También, para nosotros, es sumamente dichoso y gratificante el entorno que rodea el lecho de tu nacimiento, en el que tantas veces disfrutamos de los juegos de la niñez. Incluso el de los animales y bichejos que a tu maternal regazo buscaban su diario alimento y tu sinigual cobijo. Es por eso, que le dediquemos un pensamiento al que no faltaba nunca a la cita primaveral.
El ruiseñor aparecía de repente. En cuanto el Sol calentaba y alumbraba lo suficiente para que el milagro de la vida se esparciera, como un maravilloso manto, que nos traía una sin par alegría y unas gratificantes e inexplicables ganas de vivir. Y al quedar atrás las oscuridades y penurias del invierno, se alzaba por entre todos los ruidos, el inconfundible, maravilloso y nunca tan bien ponderado, sonido de tus musicales trinos. Su excepcional órgano canoro producía la más bella melodía que imaginarse pueda, sino que además, seguramente, para no delatar el sitio exacto adonde incubaba su hembra, estaba dotado de una potencia y extraordinaria estercofonía que hacía que una envolvente cadencia misteriosa la hiciera audible desde cualquier punto cercano pero con la imposibilidad de orientar el foco u origen del melodioso canto, que al llegar la noche, junto al murmullo de tus aguas, adquirían el punto más alto del unánime reconocimiento de lo adorable y sublime.
¿Y qué decir de la misteriosa y escurridiza anguila y que por aquí llamábamos “anguiyas”? Siempre buscando su mejor hábitat en los fangosos y limosos fondos donde la corriente era casi imperceptible, gustando de las umbrías que zarzales y arboleda proyectaban sobre los placenteros lechos, cerca de las huertas, que era donde su sustento era más abundante.
Y así, fue discurriendo, poco a poco, el devenir de tu existencia, recorriendo la campiña, distribuyendo el primario condicionante de los seres vivos con absoluta largueza, camino, pues de los salados esteros, a donde cumplirías, con paternal tranquilidad, el envidiado ciclo que la Naturaleza te había encomendado.
Decía un sesudo filósofo a sus absortos contertulios: “No os bañaréis nunca en las mismas aguas”, refiriéndose, quizás, a su poco aún conocido pero intuido ciclo.
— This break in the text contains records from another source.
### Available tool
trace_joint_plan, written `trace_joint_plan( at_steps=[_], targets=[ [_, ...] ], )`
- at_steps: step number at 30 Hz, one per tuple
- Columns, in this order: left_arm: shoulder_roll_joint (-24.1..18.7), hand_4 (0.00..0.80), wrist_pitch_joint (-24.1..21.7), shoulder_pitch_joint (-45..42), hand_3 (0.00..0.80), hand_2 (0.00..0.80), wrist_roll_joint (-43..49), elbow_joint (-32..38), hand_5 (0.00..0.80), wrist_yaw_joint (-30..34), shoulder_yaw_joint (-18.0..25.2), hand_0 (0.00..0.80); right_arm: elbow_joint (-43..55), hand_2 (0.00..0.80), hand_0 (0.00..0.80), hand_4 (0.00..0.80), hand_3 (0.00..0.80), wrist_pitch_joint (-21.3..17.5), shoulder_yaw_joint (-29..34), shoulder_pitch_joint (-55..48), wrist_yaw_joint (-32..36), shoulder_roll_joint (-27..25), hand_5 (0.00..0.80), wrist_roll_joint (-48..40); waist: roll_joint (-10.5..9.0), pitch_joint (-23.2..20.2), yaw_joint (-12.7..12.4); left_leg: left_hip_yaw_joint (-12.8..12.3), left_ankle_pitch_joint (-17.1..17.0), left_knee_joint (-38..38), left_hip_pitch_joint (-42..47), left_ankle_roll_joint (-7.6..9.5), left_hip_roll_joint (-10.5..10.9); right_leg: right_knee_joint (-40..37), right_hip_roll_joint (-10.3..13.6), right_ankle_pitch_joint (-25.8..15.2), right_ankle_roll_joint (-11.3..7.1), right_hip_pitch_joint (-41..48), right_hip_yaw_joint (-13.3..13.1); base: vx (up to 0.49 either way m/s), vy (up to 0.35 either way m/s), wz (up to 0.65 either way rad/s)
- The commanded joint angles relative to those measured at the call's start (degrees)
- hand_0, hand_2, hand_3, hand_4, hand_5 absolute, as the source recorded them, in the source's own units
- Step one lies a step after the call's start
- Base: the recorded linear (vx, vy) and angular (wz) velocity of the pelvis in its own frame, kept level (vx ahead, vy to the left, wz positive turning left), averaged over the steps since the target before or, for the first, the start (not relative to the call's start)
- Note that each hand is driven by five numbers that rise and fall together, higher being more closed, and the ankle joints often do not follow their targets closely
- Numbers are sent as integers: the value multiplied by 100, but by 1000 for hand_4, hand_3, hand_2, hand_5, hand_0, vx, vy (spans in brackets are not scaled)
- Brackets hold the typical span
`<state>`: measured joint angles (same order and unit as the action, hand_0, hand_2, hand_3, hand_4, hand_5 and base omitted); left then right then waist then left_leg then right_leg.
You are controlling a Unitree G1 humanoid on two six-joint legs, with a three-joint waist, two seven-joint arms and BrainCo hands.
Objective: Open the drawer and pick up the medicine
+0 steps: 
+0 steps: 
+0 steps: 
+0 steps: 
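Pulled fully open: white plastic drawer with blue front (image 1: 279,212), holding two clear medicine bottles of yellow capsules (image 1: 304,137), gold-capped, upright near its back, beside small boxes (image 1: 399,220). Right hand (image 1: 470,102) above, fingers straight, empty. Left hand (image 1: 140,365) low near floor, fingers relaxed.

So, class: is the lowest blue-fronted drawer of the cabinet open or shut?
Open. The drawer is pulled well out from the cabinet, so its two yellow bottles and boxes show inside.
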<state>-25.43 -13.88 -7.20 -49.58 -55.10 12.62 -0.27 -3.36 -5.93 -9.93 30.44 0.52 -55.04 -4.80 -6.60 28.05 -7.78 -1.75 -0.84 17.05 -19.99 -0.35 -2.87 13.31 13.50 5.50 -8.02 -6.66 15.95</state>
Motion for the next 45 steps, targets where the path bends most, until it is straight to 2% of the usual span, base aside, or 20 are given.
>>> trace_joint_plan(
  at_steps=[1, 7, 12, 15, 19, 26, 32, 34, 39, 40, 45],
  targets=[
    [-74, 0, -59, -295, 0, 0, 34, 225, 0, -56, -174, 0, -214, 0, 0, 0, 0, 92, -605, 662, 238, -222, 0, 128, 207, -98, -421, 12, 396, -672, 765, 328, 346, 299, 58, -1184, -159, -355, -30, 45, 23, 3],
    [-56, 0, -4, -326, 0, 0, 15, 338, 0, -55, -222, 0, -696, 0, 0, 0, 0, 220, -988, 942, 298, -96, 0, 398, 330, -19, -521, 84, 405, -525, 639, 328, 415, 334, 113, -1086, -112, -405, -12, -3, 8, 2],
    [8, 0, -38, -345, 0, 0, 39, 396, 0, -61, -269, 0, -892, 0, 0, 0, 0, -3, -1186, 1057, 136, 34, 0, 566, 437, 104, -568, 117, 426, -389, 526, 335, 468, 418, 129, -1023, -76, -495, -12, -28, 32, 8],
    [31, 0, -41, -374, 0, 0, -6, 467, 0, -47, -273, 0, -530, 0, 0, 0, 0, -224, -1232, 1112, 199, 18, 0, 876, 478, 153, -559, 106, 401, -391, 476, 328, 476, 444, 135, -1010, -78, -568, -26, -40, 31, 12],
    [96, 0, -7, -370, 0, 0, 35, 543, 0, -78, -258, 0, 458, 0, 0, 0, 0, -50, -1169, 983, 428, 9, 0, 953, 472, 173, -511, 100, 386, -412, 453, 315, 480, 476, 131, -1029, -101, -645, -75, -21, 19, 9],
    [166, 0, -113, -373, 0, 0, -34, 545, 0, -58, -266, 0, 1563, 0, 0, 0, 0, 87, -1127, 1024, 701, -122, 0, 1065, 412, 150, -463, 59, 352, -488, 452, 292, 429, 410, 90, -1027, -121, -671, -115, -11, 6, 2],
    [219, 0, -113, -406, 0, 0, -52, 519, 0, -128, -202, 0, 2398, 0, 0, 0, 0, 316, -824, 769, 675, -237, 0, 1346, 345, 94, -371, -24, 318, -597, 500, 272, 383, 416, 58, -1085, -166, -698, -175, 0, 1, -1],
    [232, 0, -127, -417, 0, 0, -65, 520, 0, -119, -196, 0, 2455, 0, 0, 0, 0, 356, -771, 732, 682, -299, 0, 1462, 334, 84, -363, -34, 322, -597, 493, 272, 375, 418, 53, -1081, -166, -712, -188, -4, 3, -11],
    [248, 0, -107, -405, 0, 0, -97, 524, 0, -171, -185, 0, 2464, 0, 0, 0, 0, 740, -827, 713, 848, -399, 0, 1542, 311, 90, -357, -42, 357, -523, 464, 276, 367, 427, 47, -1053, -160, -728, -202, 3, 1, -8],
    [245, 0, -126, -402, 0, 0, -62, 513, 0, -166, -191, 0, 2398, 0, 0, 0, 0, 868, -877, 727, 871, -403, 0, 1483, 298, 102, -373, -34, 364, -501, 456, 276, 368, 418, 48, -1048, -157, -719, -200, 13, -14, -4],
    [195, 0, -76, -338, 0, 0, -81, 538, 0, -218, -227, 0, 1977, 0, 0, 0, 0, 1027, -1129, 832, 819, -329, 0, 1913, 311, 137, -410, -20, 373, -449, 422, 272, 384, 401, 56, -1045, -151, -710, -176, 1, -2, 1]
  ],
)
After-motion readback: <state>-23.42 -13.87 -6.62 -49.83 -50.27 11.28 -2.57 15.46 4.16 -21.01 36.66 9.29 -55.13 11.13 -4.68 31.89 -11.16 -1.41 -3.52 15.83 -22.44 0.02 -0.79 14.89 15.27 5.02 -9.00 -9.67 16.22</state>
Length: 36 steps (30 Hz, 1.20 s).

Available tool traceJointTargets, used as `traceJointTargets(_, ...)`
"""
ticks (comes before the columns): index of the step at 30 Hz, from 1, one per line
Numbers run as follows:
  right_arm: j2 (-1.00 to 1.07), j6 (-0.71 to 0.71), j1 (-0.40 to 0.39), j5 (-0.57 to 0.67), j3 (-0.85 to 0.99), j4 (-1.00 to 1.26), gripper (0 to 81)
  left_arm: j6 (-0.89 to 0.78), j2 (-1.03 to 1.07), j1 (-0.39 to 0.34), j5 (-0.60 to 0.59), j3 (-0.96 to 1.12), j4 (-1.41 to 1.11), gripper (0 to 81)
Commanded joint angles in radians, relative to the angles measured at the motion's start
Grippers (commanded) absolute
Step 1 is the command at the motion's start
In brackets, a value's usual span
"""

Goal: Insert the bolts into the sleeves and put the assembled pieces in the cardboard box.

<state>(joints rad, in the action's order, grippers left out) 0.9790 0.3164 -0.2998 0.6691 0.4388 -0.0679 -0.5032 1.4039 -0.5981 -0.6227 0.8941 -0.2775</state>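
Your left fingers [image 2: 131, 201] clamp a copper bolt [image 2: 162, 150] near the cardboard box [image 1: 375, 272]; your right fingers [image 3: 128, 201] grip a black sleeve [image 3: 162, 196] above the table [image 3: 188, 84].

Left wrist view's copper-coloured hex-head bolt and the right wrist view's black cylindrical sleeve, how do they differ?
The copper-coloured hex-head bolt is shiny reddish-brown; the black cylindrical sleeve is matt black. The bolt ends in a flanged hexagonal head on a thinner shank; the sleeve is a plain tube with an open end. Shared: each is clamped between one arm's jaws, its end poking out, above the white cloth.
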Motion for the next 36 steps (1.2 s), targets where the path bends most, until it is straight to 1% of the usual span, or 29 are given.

Pero por muy pequeña que sea la cifra que te corresponda en un somero cálculo de probabilidades, siempre existirá la probabilidad de que esas aguas repitieran recorrido. Y ¿si así fuera? ¿Volverían de nuevo a acompañar el trino de los ruiseñores y ofrecerías tu delicado y fresco hábitat a la suculenta “anguiya”? Mucho me temo que esto no sería posible. Por lo menos en un corto periodo de tiempo.
Ahora, eso sí… Lo que creo que no te faltaría nunca serían niños dispuestos a disfrutar con tu existencia, ni algún Fray Luís de Léon que te diga
“Desde la cumbre airosa
una fontana pura
hasta llegar
corriendo se apresura”.
Yo, que soy bastante insignificante, solo os puedo dedicar estos humildes versos:
A las fuentes y manantiales del Benalfih, Rodezno y Cornicabra,
en cuyas frescas y claras aguas jugaba de niño
Justo en las rocas brota esta fuente,
y bien pronto esparce sus rumores
que acompañan galanes ruiseñores,
salvando entre espumas la pendiente.
De la tierra, la azada y tu corriente
ayudada del Sol y sus calores,
llenará de los frutos y de flores,
en la huerta sembrada la simiente.
Repartes por los campos tu frescura
Palabras de amor susurras sonriente,
colma tu fluir el bien y la dulzura.
Pura y clara pasas por mi puente.
Llenando tu ribera de hermosura
caminas hacia el mar muy lentamente.